All of these factors sum up to a net effect on my life, and to ignore any of them is simply dogmatic (probably the result of a fanatic belief in some preconceived ideal).
Wire a lever to a lab-rat's pleasure center, and it will thump on it until it dies of starvation. I have little evidence that a vast majority of humans would not do the same thing -- indeed, from a neurological perspective, I have little doubt that there is *some* manipulation of the human brain, possibly even attainable through chemistry, which would render the participant unable to conclude that there is any harm in continuing with what is in reality a fundamentally self-destructive endeavor. Amphetamines are a mild example of this, and before you consider yourself immune ask yourself why you are so convinced that coffee or Pepsi really isn't that bad for you? Hmmmmm?
So what if someone invented Substance #73932, call it slothium, which invariably produced total ecstasy in the user and a complete lack of ambition to do anything other than work enough hours of menial labor to pay for minimal food and more slothium? (Obviously mild forms of slothium already exist.)
Then I have to ask myself: Given the inevitable propagation of unchecked slothium, driven by market forces and a society largely short-sighted enough to embrace it, what is the net effect on *me*? It may be wholly negative, screech the wheels of progress to a halt, since nobody even cares to buy (and thus fund the research for) digital watches any more, let alone gigahertz computers, cinema, good restaurants, music, art, or anything else I currently benefit from in the mass market. I paint the extreme case, but I still have to ask myself in what direction the influence of something is -- so what if it's just a 10% decline, it's still a negative influence on my life.
Now of course there is the opposite side: what if *I* want to live a slothium life? Then clearly it's in my best interest to have slothium freely available! Oh the quandary.
Note I haven't breathed the word "ethics". I'm approaching this purely from a selfish perspective -- as, say, Objectivists claim to do but don't.
If I start with the premise that people have an average IQ of 140, that the majority of the population values ambition, integrity, truth, progress, novelty, or even just one of those, then maybe I can conclude that amongst this body of my peers, the viable rule of the land that would benefit me most is to leave all decisions within each person's domain entirely up to them, and to institute some sort of arbitration for "border disputes" when these domains collide.
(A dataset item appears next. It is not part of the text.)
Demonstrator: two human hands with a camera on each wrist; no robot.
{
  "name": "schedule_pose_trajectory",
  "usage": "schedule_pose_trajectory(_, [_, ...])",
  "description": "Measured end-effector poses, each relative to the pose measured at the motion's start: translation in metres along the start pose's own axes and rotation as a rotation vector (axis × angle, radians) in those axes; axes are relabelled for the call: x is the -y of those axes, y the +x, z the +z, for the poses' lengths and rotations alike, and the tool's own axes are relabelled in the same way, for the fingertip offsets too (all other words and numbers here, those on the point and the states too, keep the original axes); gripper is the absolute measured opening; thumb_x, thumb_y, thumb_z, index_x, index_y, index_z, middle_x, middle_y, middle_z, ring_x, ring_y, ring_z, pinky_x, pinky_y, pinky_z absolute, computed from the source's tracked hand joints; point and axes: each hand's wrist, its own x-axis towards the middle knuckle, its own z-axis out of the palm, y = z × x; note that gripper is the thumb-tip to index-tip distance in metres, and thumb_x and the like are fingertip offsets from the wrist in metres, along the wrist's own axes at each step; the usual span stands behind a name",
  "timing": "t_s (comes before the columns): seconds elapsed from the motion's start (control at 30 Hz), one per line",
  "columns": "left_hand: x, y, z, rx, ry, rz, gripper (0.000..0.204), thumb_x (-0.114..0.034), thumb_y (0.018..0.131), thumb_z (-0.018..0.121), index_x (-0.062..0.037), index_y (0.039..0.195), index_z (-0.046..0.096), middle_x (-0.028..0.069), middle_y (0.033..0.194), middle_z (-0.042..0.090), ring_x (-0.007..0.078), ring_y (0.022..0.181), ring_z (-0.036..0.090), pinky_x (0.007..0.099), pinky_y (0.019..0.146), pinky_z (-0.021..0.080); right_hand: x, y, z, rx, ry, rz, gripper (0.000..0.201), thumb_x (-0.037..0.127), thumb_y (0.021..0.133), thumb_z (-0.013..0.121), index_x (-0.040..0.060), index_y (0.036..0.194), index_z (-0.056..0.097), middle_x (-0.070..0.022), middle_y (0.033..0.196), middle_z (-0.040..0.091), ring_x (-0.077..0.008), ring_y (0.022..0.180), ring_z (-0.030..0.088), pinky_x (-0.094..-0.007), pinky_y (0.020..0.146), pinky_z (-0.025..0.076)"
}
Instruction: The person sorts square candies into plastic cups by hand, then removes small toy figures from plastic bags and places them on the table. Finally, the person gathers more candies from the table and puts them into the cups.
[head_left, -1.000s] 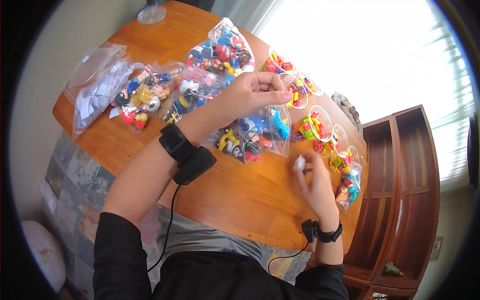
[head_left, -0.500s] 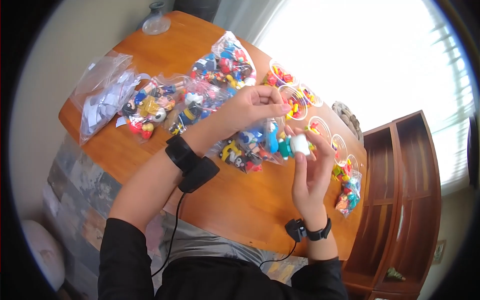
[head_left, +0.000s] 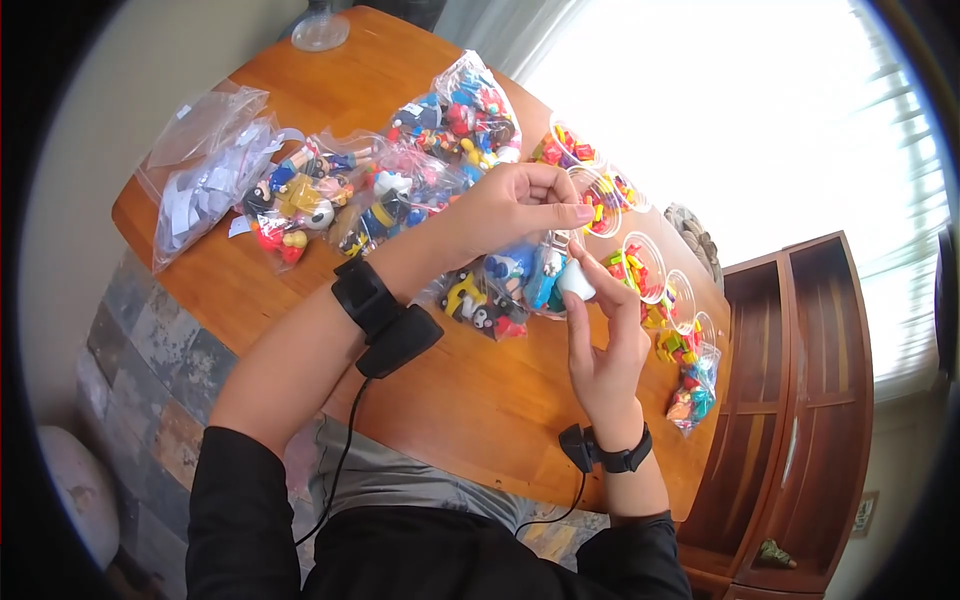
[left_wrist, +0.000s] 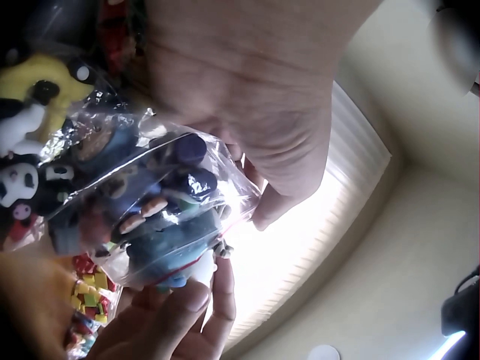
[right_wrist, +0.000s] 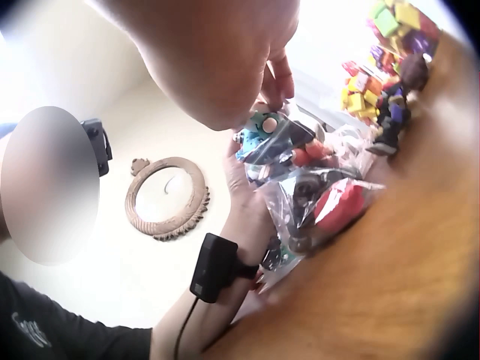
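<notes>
My left hand (head_left: 525,205) pinches the upper edge of a clear bag (left_wrist: 180,180) of small figures, thumb and fingers together. The bag hangs below it, with blue and dark figures behind the plastic. Just to the right, my right hand (head_left: 612,350) holds a small white figure (head_left: 575,281) between thumb and fingers, right against the bag's edge. In the left wrist view the white piece (left_wrist: 202,267) shows at the right hand's fingertips (left_wrist: 196,295); whether it is inside the bag I cannot tell.
More bags of figures (head_left: 455,115) lie beyond and left of the left hand. A bag of white paper pieces (head_left: 205,200) is at the table's left. Clear cups of colourful pieces (head_left: 640,268) line the right edge, with a small bag (head_left: 694,390) nearer. A wooden shelf (head_left: 780,400) stands right.
My right hand has moved up and left with the white figure, from over the table to the bag's edge. My left hand has kept its pinch and stayed nearly in place.
</notes>
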Motion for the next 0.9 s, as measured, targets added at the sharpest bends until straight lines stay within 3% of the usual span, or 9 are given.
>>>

Indeed, this is what I would choose amongst a body of my peers! And this is the Objectivist ethic, and the Libertarian perspective, and the firmly held assumption of many of the people on this group I gather.
But I ask you: Is there really no evil, no flaw in the human character, no post-evolution technology which would get the better of the majority of the human population if left unchecked? Or, more subtly, are there not countless such things which are on the net quite destructive -- net-negatives to most anyone on this list, measured by indirect societal effects? And finally, assuming we wish to, from our selfish perspectives, strike some balance between the harm to us through other people's aggregate stupidity and the harm to us through constraint of law, where is the proof that that optimal balance lies at, say, the Objectivist extreme, and not somewhere in the ugly middle?